Task brief — Among the lines below, keep only those from the one containing "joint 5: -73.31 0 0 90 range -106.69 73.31" through the one containing "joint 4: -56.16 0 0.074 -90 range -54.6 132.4", and reproduce them exactly.

Input data —
=== Begin Enclosure ===
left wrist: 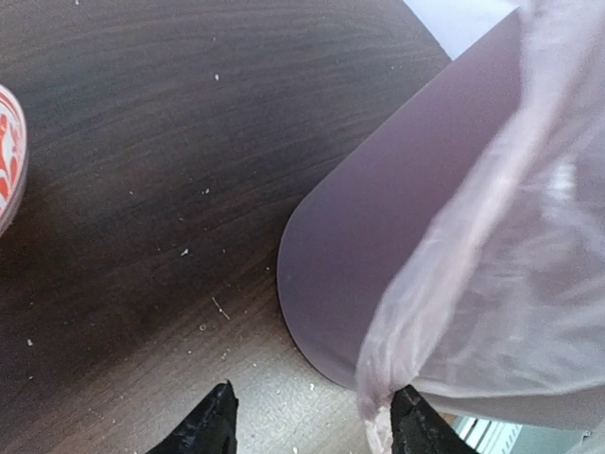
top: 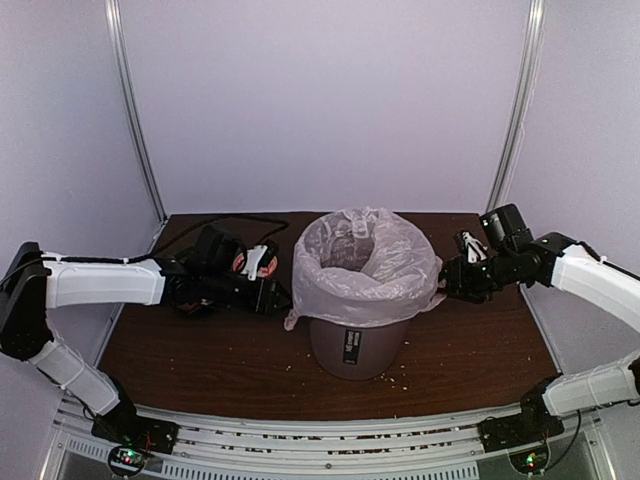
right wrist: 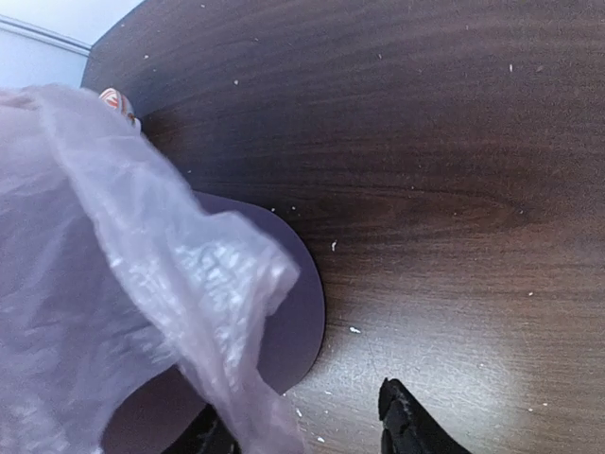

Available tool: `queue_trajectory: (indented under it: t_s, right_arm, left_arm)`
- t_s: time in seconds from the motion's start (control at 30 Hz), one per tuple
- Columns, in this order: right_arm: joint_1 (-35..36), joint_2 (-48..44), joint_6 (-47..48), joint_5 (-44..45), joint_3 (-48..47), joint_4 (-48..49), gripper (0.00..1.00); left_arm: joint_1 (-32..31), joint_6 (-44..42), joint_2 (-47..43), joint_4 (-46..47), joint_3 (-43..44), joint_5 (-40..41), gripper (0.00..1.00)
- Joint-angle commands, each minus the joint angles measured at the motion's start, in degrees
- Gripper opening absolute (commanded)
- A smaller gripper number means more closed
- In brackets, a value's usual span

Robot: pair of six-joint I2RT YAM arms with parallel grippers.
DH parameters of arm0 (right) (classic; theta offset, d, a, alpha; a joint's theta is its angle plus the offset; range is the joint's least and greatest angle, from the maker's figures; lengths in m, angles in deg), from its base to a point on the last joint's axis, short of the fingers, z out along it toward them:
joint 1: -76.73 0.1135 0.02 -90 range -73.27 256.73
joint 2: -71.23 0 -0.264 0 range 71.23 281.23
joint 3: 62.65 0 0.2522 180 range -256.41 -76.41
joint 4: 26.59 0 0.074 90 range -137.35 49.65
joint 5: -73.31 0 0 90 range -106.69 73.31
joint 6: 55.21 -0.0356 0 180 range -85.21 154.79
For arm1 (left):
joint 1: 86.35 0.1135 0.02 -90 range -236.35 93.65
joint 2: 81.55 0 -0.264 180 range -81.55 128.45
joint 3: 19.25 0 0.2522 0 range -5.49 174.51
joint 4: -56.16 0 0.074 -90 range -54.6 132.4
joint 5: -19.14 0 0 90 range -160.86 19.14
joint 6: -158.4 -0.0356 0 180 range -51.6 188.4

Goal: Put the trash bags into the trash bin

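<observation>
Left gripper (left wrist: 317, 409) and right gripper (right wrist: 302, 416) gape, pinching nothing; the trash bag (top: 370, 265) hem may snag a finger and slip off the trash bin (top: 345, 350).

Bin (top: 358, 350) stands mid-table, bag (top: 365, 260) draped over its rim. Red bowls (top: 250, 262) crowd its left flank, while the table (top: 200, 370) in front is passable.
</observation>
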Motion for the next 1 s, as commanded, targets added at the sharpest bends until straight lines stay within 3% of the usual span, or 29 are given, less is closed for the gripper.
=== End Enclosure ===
Answer box —
joint 5: -73.31 0 0 90 range -106.69 73.31
joint 6: 55.21 -0.0356 0 180 range -85.21 154.79
For arm1 (left):
joint 1: 86.35 0.1135 0.02 -90 range -236.35 93.65
joint 2: 81.55 0 -0.264 180 range -81.55 128.45
joint 3: 19.25 0 0.2522 0 range -5.49 174.51
joint 4: -56.16 0 0.074 -90 range -54.6 132.4

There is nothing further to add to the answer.